Task objective — Copy the listing exactly, leaving out every picture.

Source material —
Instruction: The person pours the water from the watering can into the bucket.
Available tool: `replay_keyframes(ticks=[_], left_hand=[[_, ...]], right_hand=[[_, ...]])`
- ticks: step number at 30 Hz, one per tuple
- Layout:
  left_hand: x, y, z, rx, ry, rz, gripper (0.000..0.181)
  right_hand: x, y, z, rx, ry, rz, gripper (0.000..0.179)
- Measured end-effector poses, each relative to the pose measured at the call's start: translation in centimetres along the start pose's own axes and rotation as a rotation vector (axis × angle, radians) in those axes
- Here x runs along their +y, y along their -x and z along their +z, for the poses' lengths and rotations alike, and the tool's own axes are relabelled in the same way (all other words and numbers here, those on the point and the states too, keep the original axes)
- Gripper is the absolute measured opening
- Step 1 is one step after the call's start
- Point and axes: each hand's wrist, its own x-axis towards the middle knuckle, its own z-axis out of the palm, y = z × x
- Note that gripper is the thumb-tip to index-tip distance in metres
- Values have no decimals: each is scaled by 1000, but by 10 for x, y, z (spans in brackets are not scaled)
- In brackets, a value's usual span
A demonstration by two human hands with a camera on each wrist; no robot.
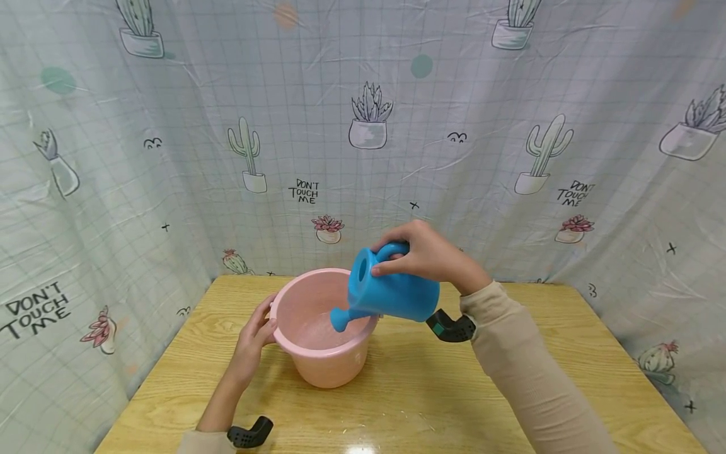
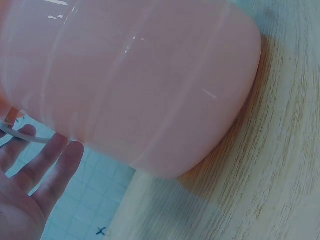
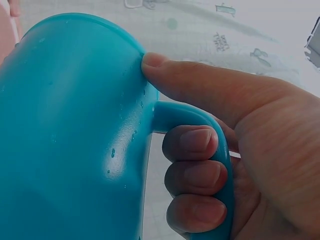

Solved problem —
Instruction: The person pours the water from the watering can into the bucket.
Available tool: `replay_keyframes(ticks=[_], left_hand=[[_, ...]], right_hand=[[_, ...]])`
- ticks: step number at 30 Hz, one per tuple
- Layout:
  left_hand: x, y, z, rx, ry, rz, gripper (0.000..0.181)
  right_hand: x, y, z, rx, ry, rz, gripper (0.000..0.179)
- Measured end-effector poses, each relative to the pose measured at the call's start: translation in centimetres along the start pose's own axes and rotation as a rotation vector (axis × angle, radians) in those axes
- Here x runs along their +y, y along their -x and z along their +z, for the poses' lengths and rotations alike, and the tool's own axes are relabelled in the same way (all other words and numbers here, those on the point and the states too, keep the original axes)
- Gripper is the absolute measured opening
- Step 1 is one step after the call's start
- Point and axes: each hand's wrist, its own x-axis towards the middle knuckle, its own z-axis out of the palm, y = z × x
- Note that gripper is the thumb-tip to index-tip distance in metres
- Values have no decimals: each is scaled by 1000, but by 10 for x, y, z (spans in brackets are not scaled)
- In brackets, a value's usual span
A demonstration by two human hands with a camera on each wrist; no robot.

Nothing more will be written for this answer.